Lowering the priority of claims of interested creditors in bankruptcy
Controlled bankruptcy, where the affiliates of the bankrupt debtor appoint a liquidator and determine the fate of voting within the framework of bankruptcy proceedings, is one of the dangers awaiting the debtor’s independent creditors. In controlled bankruptcies, no small part goes to the practice of accumulating real debts in the hands of the debtor’s affiliates, including where the founder had extended loans to the debtor company, which eventually formed the major part of creditor claims in bankruptcy.
Let’s assume a company called Romashka LLC (the bankrupt debtor to be) took out a bank loan. It failed to repay the loan itself, but the loan was repaid in its stead by its affiliated company owned by the spouse of Romashka LLC’s founder. Generally, this would mean that Romashka LLC would get a new lender, whose claims would qualify for inclusion in the bankruptcy register. Such a lender can either fully control the bankruptcy procedure if it holds the majority of votes, or simply claim a significant share of the bankruptcy estate.
Another version of this scheme can be seen where an affiliate gives a guarantee for the debtor. In this case, after the guarantor repays the debtor’s debt, it has a right of recourse (a claim) to the debtor. Similarly to the situation described above, it can control the bankruptcy proceedings or claim a share of the bankruptcy estate.
This is the “standard” or the general approach. At the first sight, there is every reason to include such creditors into the register.
However, in certain circumstances, after hearing the arguments of the independent creditors, the courts begin to wonder whether the affiliates in such cases are acting in bad faith, and whether it is necessary to look into the circumstances and the reasons that caused the new lender to choose to satisfy such a debt.
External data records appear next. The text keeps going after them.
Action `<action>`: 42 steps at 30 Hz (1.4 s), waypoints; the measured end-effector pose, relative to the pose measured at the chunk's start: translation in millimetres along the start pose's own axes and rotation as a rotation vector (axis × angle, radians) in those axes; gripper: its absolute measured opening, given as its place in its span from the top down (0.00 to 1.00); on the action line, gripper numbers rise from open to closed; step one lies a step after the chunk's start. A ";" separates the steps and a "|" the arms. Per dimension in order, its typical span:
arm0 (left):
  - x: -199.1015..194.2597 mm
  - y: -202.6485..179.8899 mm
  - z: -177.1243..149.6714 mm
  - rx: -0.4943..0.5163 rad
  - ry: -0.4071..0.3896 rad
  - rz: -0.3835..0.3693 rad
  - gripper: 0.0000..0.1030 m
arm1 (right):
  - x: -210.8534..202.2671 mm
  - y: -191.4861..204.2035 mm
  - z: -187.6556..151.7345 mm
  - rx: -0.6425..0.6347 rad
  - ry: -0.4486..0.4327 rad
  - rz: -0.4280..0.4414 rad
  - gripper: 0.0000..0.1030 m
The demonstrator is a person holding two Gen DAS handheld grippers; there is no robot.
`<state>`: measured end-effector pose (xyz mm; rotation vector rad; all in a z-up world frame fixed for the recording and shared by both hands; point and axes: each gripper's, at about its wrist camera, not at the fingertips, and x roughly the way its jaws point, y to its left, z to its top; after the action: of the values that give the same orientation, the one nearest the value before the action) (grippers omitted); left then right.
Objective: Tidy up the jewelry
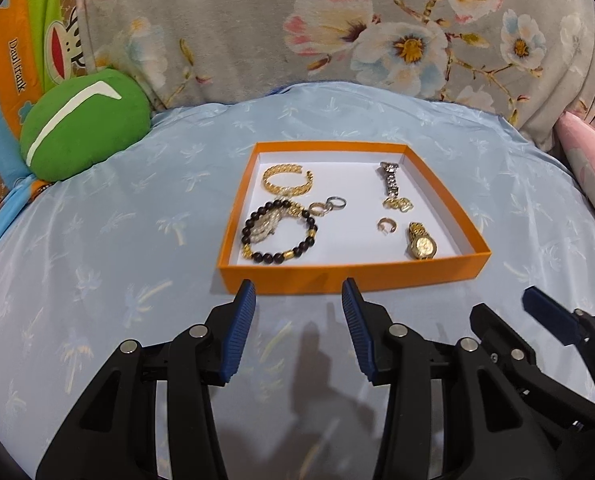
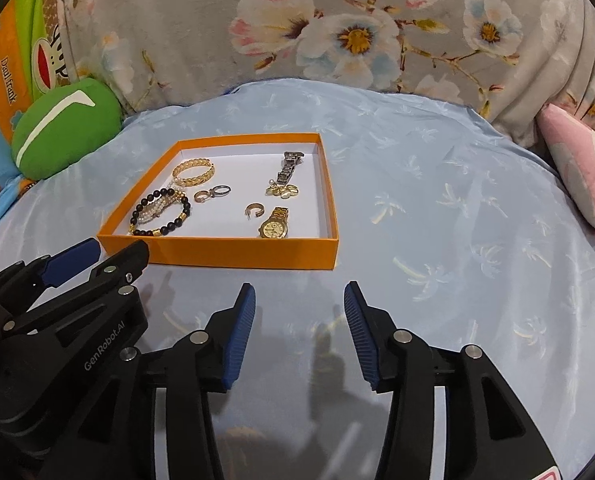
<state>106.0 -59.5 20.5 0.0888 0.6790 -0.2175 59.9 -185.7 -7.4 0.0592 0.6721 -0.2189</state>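
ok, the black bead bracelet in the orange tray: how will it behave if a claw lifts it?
The black round-bead bracelet with gold spacers is strung beads, so it probably sags from one pinch rather than holding its ring shape. Glossy round beads may slip between pads. A pale pearl-like strand lies across it, so that could drag along inside the orange cardboard tray.
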 end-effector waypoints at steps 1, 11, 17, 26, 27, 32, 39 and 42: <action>-0.5 1.8 -1.8 -0.004 0.007 0.001 0.58 | -2.0 -1.2 -2.0 0.006 0.002 0.002 0.43; -10.7 12.0 -14.5 -0.006 0.032 0.017 0.52 | -13.1 -0.5 -13.5 0.017 0.008 0.011 0.33; -15.8 16.9 -20.4 -0.006 0.045 0.022 0.49 | -16.1 -0.1 -15.9 0.020 0.004 0.012 0.27; -8.8 14.2 -22.0 0.013 0.087 0.047 0.48 | -5.5 -2.1 -15.4 0.031 0.062 -0.002 0.24; -7.9 14.0 -22.0 0.014 0.091 0.051 0.48 | -4.6 -2.0 -15.4 0.030 0.067 -0.004 0.24; -6.7 13.4 -22.7 0.017 0.096 0.067 0.47 | -4.0 -1.3 -15.9 0.028 0.072 -0.007 0.24; -7.5 14.0 -22.6 0.020 0.092 0.086 0.45 | -3.7 -0.9 -15.5 0.027 0.073 -0.007 0.24; -7.6 14.4 -22.1 0.021 0.091 0.092 0.45 | -3.8 -0.7 -15.6 0.027 0.074 -0.008 0.24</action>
<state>90.0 -40.8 8.3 0.1507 0.7610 -0.1332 47.3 -183.7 -17.3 0.0910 0.7430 -0.2342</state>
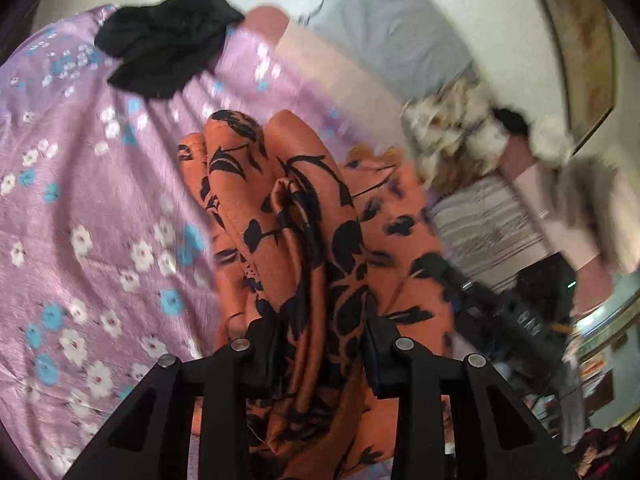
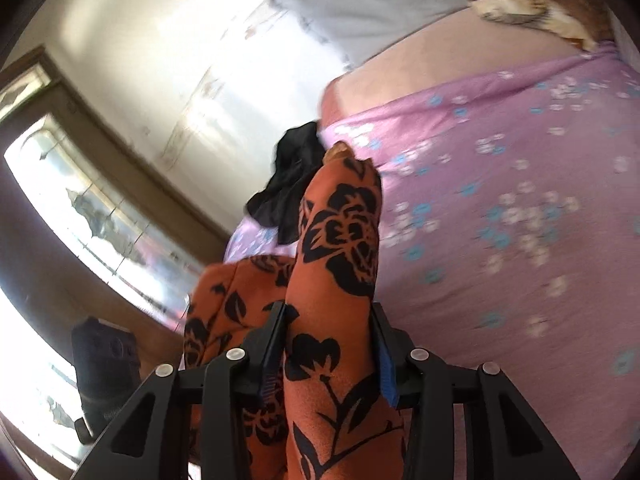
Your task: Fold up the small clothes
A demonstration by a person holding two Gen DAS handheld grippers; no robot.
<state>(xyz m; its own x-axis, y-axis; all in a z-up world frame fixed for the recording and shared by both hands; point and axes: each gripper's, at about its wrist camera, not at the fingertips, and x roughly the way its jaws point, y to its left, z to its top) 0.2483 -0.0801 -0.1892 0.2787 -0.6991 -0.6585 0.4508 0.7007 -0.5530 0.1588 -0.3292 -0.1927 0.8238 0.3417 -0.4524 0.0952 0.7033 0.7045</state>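
The left tongs (image 1: pixel 320 344) pinch a bunched fold of the orange garment (image 1: pixel 288 216), a smooth, slightly glossy cloth printed with black flowers and leaves; its gathered ridges rise between the black fingers. The right tongs (image 2: pixel 330 344) clamp another thick fold of the same garment (image 2: pixel 340 240), which stands up in a rounded column — one orange piece, held at two places above the bed. A single crumpled black garment (image 1: pixel 164 48) lies on the bedspread (image 1: pixel 92 184), a shiny lilac sheet scattered with white and blue blossoms, near its far edge. Beyond are a grey pillow (image 1: pixel 392 28), a heap of pale patterned cloth (image 1: pixel 456 136), white walls and a wood-framed window (image 2: pixel 80 208).
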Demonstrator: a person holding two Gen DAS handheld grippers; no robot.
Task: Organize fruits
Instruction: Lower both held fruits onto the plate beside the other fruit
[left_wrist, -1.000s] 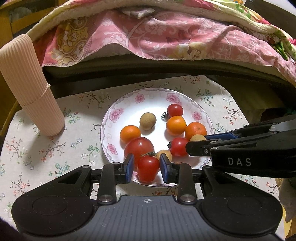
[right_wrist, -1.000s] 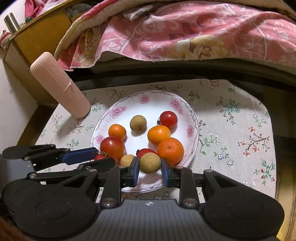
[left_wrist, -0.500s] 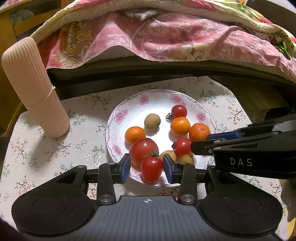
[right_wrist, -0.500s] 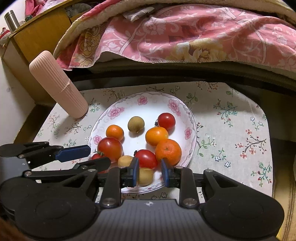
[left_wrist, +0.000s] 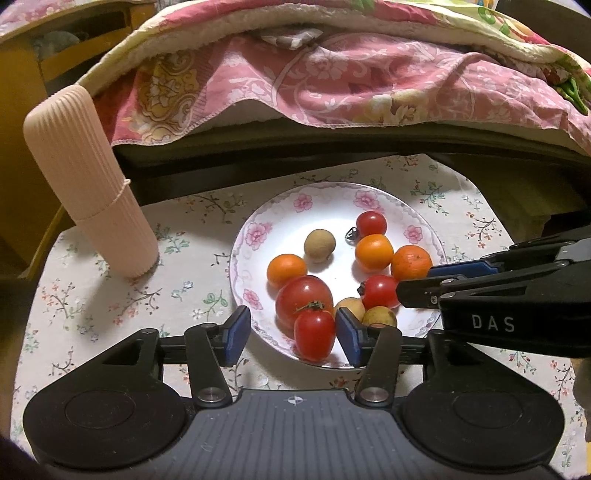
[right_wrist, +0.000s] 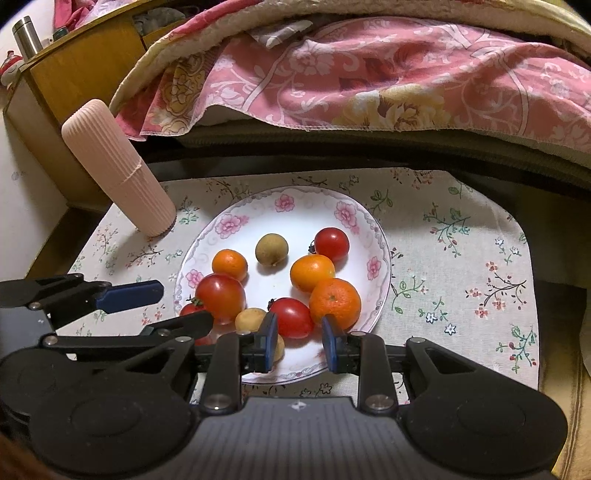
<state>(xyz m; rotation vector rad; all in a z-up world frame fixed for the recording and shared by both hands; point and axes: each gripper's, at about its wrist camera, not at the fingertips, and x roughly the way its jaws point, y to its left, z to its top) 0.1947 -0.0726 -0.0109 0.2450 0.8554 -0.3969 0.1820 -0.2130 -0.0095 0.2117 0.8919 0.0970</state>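
Left gripper (left_wrist: 291, 330): jaws apart around a small red tomato (left_wrist: 314, 334), low centre, gripping nothing. Right gripper (right_wrist: 299, 338): jaws apart, empty, low centre. All fruit on floral plate (right_wrist: 258, 221), mid-frame, on tabletop.

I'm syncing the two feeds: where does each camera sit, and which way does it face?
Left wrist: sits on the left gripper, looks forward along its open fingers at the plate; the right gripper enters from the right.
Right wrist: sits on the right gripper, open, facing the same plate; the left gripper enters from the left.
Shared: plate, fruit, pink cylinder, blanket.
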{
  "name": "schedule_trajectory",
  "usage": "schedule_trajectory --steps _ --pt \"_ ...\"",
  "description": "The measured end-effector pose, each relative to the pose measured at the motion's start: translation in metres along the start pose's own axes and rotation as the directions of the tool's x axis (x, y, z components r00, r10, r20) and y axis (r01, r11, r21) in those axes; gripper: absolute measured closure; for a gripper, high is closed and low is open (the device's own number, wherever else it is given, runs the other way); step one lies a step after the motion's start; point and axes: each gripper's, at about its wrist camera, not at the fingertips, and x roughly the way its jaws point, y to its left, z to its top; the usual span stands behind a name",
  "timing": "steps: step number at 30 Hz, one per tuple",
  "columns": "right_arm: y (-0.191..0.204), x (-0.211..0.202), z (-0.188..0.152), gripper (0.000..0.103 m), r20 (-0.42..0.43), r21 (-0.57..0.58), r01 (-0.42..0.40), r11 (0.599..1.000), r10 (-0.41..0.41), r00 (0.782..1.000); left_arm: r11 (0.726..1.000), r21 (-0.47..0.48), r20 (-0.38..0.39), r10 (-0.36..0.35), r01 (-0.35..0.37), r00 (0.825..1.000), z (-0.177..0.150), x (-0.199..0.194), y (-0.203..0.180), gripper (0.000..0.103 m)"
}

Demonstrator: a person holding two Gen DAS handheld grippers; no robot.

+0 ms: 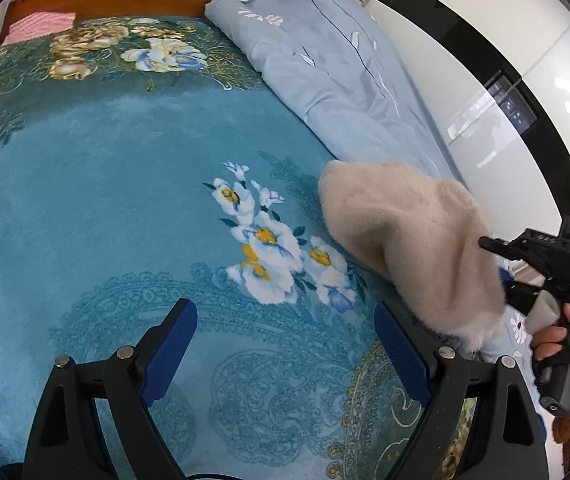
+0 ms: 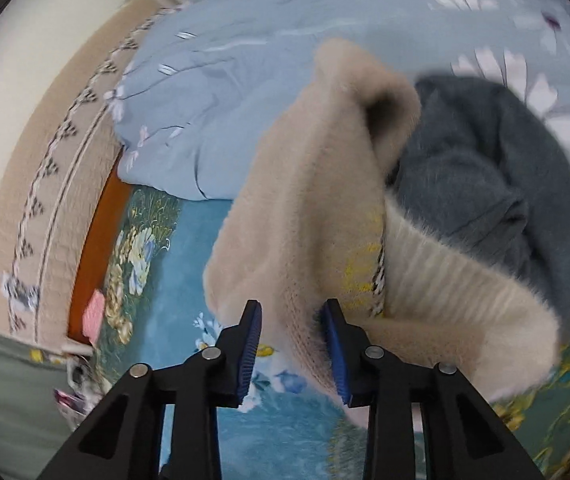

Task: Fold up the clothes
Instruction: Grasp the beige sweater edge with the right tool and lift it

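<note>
Sweater (image 2: 305, 216) (beige, fuzzy) hangs pinched between the right gripper's (image 2: 292, 344) narrowed jaws, above the bedspread (image 1: 105, 184). Left gripper (image 1: 285, 356) gapes empty.

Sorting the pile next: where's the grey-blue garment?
Right wrist view, right side: grey-blue garment lies crumpled on the pale blue duvet, just behind the beige sweater.

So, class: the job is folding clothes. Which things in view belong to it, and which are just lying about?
Belongs to the job:
beige fuzzy sweater, clamped in the right tool
grey-blue garment
left tool, open

Lying about:
light blue duvet
pink cloth
teal floral blanket
</note>
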Motion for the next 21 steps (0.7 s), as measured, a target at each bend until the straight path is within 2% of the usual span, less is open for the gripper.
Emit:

Such circumstances may include the lack of active actions on the part of the new creditor, who is entitled to demand payment from the debtor, for a long time prior to the bankruptcy proceedings and the intensification of its efforts only in the course of bankruptcy. Among other characteristics one can name the lack of documents supporting the payment by the new creditor.
In a series of recent cases (Mikheyev’s bankruptcy) tried by the Supreme Court of the Russian Federation, those exact issues were the ones the Court addressed.1 All three lower instances of courts included the claims of affiliates into the register of creditors’ claims. The Supreme Court, however, remanded the case for a new trial, indicating that the courts should investigate the circumstances of the new creditor’s assumption of the debt and ascertain whether he had any intention to repay that debt without consideration. Indeed, in that case he would not have a claim against the debtor, and he would not qualify for inclusion into the register.
This series of cases was studied by the participants of the Bankruptcy Club, whose meeting was held on May 11, 2017 at the Chamber of Commerce and Industry of the Russian Federation under the auspices of the Research Centre of Private Law named after S.S. Alekseev.
The majority of participants agreed that the Bankruptcy Law does not provide for a possibility of lowering the creditor’s ranking (i.e., inclusion of the creditor’s claim into “lower” priority claims), as practiced in a number of foreign jurisdictions. At the same time, not all participants of the discussion were sure that the mechanism of (blunt) refusal to include such creditors into the register is favorable for the current state of development of the Russian judicial practice.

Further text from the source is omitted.